Marco Manfredi
- Born: 18 September 1997 (age 28) Freiburg, Germany
- Height: 1.83 m (6 ft 0 in)
- Weight: 108 kg (17 st 0 lb; 238 lb)

Rugby union career
- Position: Hooker
- Current team: Northampton Saints

Youth career
- -: Jesolo Rugby
- 2014–2015: Benetton

Senior career
- Years: Team / Apps / (Points)
- 2015−2016: San Donà / 7 / (5)
- 2016−2018: Montpellier Hérault / - / (-)
- 2018−2019: Calvisano / 19 / (10)
- 2018: → Zebre / 1 / (0)
- 2019−2024: Zebre / 49 / (15)
- 2024−2025: Benetton / 5 / (10)
- 2025−: Northampton Saints / 5 / (10)
- Correct as of 24 Dec 2022

International career
- Years: Team / Apps / (Points)
- 2016: Italy U20s / 9 / (10)
- 2023−: Italy / 3 / (0)
- Correct as of 6 Oct 2023

= Marco Manfredi =

Italy international rugby union player

Marco Manfredi (Freiburg, 18 September 1997) is an Italian rugby union player.
His usual position is as a Hooker and he currently plays for Northampton Saints in English Premiership Rugby.

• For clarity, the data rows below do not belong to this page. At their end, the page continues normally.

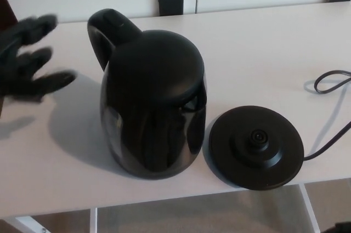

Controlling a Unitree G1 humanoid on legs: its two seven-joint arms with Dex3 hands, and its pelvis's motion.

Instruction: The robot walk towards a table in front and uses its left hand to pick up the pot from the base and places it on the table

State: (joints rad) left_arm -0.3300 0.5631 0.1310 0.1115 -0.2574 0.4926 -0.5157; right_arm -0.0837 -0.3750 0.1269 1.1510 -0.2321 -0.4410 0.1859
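Appears almost done. Shows glossy black plastic pot (pixel 153 107) upright on white tabletop (pixel 263 41) near front edge, just beside round black base (pixel 256 146); left hand (pixel 24 63) well apart, fingers (pixel 55 78) released, empty.

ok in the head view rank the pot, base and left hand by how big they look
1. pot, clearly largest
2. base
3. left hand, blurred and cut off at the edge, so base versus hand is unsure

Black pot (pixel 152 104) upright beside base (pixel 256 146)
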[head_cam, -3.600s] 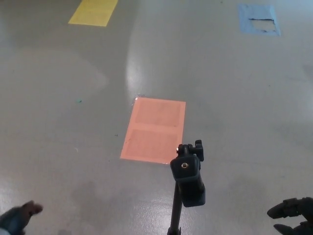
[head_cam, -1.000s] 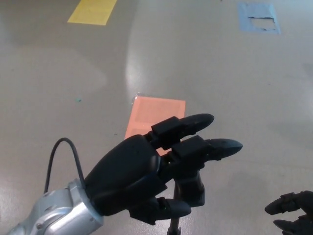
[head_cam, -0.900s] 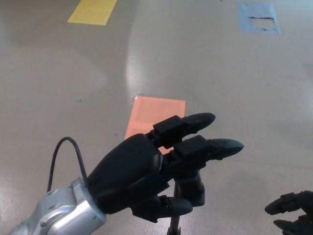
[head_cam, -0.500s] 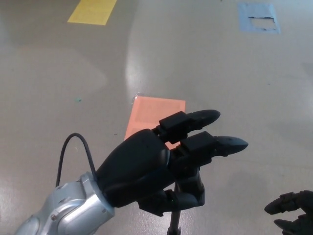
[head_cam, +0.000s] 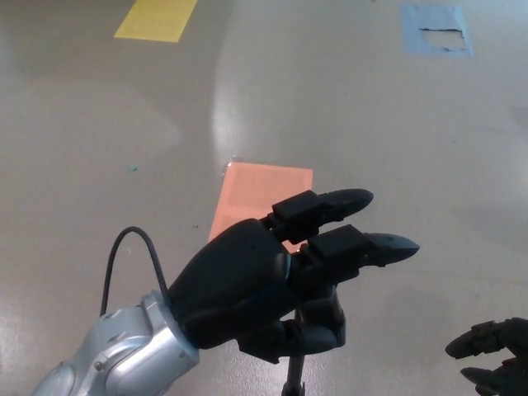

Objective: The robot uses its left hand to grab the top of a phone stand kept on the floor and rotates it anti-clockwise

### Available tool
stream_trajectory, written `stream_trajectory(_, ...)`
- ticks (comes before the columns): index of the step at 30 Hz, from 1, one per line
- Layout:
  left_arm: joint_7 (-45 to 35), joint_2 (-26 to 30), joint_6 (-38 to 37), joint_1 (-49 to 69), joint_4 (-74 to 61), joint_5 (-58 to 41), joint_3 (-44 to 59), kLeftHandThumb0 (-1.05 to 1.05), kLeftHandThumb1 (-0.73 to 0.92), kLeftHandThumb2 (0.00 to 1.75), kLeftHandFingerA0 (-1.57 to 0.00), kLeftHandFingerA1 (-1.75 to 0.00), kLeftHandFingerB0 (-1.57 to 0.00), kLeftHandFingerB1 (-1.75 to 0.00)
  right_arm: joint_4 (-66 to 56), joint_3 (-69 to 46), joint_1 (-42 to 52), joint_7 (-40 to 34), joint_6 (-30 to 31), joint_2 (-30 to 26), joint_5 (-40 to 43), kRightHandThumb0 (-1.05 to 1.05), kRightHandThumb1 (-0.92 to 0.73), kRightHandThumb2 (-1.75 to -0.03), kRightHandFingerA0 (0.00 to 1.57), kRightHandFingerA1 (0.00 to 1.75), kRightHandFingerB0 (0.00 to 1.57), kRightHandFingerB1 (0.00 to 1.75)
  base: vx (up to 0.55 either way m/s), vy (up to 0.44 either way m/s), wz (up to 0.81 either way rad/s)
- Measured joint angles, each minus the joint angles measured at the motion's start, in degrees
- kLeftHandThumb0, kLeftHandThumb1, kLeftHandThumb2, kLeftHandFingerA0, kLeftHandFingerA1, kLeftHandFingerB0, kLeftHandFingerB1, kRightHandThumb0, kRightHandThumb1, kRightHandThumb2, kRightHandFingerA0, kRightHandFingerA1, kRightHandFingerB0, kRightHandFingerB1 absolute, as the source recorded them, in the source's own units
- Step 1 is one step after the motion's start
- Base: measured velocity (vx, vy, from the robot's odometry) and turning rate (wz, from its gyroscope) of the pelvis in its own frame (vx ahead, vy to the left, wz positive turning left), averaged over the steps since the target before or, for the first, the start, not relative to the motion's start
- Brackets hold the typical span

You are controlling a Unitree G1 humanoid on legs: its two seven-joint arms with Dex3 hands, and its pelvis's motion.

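Left robot hand (head_cam: 264, 297) fingers outstretched over the mostly hidden phone stand (head_cam: 318, 318), grip on it unclear.

- No readable text, label, brand or number shows anywhere.
- The yellow patch (head_cam: 158, 18), the blue patch (head_cam: 437, 31) and the orange patch (head_cam: 260, 198) on the floor (head_cam: 371, 132) are plain colour, no lettering.
- The left hand (head_cam: 272, 285) carries no marking that can be made out.
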Motion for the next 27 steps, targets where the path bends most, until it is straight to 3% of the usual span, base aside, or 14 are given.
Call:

From 2016 to 2018, he played with Espoirs team of Montpellier Hérault. Under contract with Top10 team Calvisano, for 2017–18 Pro14 season, he named as Permit Player for Zebre in Pro 14.
He played with Italian team Zebre Parma in United Rugby Championship from summer 2019 to 2023–24 season.

Manfredi signed for Benetton Rugby in May 2024 ahead of the 2024–25 United Rugby Championship. He made his debut in Round 1 of United Rugby Championship in the 2024–25 season against the .
He played with Treviso until October 2025.

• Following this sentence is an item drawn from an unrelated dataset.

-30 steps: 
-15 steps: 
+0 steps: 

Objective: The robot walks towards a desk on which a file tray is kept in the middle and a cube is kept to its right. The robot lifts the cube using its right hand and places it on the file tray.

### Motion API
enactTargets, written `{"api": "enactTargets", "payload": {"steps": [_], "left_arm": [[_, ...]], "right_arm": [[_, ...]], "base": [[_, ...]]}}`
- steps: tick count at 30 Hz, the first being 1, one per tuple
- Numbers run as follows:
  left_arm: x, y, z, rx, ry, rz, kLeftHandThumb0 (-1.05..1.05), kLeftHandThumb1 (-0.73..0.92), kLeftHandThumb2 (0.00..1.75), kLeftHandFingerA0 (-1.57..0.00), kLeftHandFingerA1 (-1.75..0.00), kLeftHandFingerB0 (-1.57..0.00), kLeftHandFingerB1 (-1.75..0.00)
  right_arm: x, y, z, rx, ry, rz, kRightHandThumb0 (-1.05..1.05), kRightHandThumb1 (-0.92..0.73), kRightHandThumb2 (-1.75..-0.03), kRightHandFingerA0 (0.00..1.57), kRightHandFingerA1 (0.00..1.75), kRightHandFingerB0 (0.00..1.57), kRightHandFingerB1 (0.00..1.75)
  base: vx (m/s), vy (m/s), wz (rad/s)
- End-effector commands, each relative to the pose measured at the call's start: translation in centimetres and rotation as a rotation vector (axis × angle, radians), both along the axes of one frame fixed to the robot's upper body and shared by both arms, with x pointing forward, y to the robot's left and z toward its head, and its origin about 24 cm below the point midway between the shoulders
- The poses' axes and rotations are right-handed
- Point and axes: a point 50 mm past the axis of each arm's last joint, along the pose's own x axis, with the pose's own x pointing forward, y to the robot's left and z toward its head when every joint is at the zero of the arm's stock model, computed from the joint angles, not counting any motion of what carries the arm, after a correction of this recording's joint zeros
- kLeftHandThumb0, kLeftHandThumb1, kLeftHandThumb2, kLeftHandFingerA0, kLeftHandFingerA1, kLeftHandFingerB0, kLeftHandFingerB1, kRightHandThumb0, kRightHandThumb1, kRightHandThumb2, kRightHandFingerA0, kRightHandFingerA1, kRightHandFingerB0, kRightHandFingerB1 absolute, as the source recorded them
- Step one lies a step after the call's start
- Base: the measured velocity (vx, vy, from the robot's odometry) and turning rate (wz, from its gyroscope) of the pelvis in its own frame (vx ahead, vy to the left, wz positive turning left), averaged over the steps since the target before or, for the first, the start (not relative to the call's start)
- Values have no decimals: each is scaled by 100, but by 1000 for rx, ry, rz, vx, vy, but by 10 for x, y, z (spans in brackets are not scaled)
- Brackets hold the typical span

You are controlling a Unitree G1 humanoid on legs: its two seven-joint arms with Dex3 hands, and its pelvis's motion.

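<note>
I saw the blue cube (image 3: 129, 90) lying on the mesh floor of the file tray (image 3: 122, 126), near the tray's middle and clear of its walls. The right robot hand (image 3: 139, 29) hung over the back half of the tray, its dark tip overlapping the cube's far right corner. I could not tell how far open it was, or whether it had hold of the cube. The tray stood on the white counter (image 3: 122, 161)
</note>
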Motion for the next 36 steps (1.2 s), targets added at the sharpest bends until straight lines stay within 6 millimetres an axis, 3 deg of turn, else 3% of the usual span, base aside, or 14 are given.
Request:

In 2016, Manfredi was named in the Italy Under 20 squad.
On 29 January 2023, he was selected by Kieran Crowley to be part of an Italy 33-man squad for the 2023 Six Nations Championship. He made his debut against Scotland in the last match.

For injury cover, on 24 September 2023, he was named in Italy's 33-man squad for the 2023 Rugby World Cup.

On 3 October 2025, Manfredi was signed by English club Northampton Saints with immediate effect in the Premiership Rugby from the 2025-26 season.